§ **WHAT THE TASK ASKS**
Take the lines below between the one holding "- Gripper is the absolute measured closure" and the one holding "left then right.", inclusive, and copy them exactly. Add nothing.

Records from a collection
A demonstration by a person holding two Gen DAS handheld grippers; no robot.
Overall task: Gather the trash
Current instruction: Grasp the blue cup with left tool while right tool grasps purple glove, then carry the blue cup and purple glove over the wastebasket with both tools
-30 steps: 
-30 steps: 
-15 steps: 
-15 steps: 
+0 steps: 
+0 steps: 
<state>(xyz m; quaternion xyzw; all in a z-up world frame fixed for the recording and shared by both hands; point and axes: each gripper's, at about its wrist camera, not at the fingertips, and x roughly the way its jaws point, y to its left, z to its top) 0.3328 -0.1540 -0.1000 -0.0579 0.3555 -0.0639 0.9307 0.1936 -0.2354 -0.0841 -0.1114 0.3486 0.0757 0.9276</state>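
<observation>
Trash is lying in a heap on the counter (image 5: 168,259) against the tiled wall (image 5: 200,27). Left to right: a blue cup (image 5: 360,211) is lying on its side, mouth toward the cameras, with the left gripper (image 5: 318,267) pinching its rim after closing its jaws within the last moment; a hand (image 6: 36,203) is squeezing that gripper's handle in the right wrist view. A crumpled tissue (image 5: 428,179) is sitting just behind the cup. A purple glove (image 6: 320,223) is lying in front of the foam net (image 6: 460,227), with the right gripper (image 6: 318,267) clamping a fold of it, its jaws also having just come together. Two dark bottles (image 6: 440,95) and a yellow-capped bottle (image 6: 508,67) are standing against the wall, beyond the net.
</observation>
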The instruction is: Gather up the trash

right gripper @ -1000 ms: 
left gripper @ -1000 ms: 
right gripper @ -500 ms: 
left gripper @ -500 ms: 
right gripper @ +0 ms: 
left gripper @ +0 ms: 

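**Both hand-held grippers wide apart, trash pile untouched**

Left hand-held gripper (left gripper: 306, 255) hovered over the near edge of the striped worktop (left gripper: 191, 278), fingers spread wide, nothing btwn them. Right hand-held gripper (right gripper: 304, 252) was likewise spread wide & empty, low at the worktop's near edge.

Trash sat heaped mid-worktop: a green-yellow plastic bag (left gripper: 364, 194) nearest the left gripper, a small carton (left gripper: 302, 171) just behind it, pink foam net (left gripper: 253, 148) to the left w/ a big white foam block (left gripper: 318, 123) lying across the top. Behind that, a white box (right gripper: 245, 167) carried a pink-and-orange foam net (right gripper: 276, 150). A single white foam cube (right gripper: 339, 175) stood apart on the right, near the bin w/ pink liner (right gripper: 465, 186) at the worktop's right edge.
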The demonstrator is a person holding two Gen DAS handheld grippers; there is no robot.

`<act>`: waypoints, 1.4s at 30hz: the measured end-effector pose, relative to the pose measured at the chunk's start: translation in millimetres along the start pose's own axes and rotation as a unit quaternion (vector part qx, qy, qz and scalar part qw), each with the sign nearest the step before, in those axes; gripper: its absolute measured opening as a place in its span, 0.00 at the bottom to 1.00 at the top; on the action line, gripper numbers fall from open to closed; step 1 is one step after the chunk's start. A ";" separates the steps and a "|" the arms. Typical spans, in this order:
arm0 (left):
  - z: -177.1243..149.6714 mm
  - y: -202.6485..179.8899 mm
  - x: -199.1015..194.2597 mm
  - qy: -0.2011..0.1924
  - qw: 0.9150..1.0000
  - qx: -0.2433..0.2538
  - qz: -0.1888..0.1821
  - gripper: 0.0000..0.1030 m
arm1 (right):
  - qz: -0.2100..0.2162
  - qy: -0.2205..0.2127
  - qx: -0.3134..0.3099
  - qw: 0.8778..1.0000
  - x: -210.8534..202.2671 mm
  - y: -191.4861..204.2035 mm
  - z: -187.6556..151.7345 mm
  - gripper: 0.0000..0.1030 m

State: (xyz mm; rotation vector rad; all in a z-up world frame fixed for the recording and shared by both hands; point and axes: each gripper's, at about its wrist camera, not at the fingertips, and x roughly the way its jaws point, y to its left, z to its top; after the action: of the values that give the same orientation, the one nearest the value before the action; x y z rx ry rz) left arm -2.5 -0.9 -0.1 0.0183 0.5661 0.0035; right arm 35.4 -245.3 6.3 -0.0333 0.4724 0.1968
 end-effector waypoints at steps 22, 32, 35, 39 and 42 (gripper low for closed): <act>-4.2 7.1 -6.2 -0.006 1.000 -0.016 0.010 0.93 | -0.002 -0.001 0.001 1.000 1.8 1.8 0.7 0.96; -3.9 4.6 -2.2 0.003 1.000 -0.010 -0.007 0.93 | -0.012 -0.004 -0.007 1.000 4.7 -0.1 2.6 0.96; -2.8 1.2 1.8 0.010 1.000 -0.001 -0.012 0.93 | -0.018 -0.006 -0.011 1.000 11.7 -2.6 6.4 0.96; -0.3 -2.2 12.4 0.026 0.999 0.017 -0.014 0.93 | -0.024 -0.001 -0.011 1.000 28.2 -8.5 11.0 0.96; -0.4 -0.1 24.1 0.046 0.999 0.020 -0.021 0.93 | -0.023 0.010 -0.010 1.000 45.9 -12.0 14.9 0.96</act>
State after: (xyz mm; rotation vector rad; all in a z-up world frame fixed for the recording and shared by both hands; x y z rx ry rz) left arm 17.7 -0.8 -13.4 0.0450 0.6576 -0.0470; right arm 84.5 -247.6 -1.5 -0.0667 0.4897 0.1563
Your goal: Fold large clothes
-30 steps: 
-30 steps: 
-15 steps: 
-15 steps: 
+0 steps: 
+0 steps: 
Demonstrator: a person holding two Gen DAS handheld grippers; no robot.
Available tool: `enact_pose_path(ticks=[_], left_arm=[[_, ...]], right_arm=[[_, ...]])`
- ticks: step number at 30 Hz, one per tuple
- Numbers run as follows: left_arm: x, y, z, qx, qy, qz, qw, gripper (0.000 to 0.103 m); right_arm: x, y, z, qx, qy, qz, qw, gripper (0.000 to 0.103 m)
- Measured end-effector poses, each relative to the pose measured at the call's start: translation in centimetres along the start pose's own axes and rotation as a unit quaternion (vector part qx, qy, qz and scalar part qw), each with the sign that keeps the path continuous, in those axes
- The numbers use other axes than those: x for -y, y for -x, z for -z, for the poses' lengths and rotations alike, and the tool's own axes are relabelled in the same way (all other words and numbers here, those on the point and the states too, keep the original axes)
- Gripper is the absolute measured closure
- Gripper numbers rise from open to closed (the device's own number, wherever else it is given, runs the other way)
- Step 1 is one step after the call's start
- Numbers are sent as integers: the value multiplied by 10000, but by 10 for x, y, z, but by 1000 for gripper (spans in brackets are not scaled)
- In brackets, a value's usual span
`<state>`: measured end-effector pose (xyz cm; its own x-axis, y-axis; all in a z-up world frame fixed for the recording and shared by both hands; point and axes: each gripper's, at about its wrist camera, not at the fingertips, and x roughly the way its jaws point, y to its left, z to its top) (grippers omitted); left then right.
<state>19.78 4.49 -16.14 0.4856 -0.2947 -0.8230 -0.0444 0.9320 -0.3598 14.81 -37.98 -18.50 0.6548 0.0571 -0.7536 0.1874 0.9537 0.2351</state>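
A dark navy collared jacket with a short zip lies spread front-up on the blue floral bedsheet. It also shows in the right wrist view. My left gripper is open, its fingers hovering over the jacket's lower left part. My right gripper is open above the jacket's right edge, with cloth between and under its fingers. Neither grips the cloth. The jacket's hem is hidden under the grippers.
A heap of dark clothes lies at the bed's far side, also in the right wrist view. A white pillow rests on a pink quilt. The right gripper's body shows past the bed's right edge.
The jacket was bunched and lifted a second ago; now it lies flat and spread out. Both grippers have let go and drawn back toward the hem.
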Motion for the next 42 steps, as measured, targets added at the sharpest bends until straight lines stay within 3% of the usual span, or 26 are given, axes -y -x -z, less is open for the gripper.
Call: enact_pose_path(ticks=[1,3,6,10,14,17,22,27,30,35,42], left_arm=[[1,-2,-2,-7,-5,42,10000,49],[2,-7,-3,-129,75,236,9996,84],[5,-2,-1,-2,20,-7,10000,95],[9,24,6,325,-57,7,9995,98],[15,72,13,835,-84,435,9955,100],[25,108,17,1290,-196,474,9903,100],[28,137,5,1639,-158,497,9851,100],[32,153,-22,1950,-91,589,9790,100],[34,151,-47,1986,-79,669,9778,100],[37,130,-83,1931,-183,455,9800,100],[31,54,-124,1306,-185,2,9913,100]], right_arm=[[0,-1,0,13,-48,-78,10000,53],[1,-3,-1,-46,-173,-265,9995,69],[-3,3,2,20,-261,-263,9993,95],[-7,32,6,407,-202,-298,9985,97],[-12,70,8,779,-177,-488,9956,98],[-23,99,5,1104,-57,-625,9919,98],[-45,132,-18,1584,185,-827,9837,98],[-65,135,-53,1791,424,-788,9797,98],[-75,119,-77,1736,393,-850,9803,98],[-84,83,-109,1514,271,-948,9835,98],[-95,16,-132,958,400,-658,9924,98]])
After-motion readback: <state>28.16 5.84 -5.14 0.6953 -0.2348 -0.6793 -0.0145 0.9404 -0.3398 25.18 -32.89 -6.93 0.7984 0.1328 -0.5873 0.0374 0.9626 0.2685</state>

§ **TASK RESPONSE**
- Gripper is the absolute measured closure
- Gripper numbers rise from open to closed (the device's own number, wherever else it is given, runs the other way)
- Step 1 is one step after the call's start
- Numbers are sent as integers: the value multiplied by 10000, but by 10 for x, y, z, but by 1000 for gripper (spans in brackets are not scaled)
- In brackets, a value's usual span
`<state>`: measured end-effector pose (xyz cm; its own x-axis, y-axis; all in a z-up world frame fixed for the recording and shared by both hands; point and axes: each gripper's, at about its wrist camera, not at the fingertips, and x roughly the way its jaws point, y to its left, z to its top) (grippers omitted); left then right.

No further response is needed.